Quinze secondes sous un réverbère
Ils rentraient du hawker centre en traversant Toa Payoh Town Park, déjà de nuit, quand Nur s'est arrêté net. Il avait cinq ans. Il a pointé du poing fermé, sans un mot, et Aminah a mis du temps à voir ce qu'il regardait déjà : au pied d'un arbre, sous un réverbère, un pangolin traversait le sentier. Sauvage. De ceux qu'il n'en reste presque plus en ville. Ils se sont regardés. Quinze secondes, peut-être moins, l'enfant et l'animal immobiles, puis les broussailles l'ont avalé sans un bruit. Aminah n'a même pas eu le temps de voir sa queue.
Cette nuit-là, Nur n'a pas dormi. Pas de peur — il est resté éveillé comme il l'est toujours, à regarder par la fenêtre, mais avec quelque chose qui tournait en lui.
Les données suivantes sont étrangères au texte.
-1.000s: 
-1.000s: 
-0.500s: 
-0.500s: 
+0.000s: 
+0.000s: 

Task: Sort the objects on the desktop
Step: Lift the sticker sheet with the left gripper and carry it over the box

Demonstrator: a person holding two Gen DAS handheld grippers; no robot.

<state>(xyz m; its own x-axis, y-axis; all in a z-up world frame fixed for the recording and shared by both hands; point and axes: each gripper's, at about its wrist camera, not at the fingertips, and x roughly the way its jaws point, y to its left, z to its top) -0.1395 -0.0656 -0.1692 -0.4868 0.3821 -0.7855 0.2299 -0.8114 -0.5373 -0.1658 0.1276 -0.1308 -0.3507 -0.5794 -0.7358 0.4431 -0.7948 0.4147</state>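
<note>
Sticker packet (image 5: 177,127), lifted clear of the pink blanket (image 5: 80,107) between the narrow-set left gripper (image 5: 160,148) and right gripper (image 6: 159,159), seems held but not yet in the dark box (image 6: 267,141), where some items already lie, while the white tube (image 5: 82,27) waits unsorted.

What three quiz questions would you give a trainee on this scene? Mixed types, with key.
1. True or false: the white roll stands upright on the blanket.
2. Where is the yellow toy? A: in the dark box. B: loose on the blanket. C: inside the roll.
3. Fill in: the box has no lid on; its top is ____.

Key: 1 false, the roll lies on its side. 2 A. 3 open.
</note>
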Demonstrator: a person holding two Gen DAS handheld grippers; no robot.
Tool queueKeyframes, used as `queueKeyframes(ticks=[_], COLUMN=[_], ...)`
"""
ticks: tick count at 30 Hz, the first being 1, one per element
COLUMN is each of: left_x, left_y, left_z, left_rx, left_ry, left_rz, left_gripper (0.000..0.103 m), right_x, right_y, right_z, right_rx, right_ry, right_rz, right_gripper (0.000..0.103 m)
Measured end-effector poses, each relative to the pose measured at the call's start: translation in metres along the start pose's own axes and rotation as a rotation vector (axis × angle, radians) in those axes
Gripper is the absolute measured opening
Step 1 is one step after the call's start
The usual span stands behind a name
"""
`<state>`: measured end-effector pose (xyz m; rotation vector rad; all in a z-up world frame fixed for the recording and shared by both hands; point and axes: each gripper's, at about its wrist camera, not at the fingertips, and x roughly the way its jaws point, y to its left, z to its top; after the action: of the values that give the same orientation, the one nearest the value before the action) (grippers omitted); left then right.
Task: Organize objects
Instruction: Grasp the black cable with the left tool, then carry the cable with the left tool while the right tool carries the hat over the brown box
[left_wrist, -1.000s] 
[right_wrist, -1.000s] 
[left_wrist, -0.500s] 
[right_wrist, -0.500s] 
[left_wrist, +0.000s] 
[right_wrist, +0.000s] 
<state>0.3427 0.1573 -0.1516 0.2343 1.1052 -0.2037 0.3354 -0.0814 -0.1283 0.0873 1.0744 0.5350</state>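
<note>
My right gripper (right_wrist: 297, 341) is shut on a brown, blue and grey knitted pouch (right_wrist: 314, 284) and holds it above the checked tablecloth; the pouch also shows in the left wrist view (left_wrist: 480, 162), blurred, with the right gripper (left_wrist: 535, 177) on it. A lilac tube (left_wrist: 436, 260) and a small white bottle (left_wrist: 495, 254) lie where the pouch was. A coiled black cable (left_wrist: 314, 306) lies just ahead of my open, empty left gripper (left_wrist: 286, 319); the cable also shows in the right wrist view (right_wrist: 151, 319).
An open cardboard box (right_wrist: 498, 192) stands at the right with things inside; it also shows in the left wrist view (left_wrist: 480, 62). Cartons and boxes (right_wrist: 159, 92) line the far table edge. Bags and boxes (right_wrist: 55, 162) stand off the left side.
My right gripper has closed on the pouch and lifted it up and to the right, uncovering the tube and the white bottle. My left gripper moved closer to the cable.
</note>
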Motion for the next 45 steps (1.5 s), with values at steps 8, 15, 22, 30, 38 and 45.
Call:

Le lendemain, sur une feuille, il a dessiné un pangolin pour la première fois. Tordu, avec trop d'écailles, mais un pangolin.
Des années plus tard, si jamais il le raconte, il le raconte ainsi : « Il y en avait un autre. Comme moi. » Et voilà. Il n'explique pas ce qu'il a voulu dire et personne ne le lui demande. Les siens sont peu nombreux et de plus en plus dispersés, même s'il ne sait pas encore le formuler. Cette nuit-là, il l'a su pendant quinze secondes, puis il l'a oublié — c'est ainsi que savent les choses les enfants de cinq ans.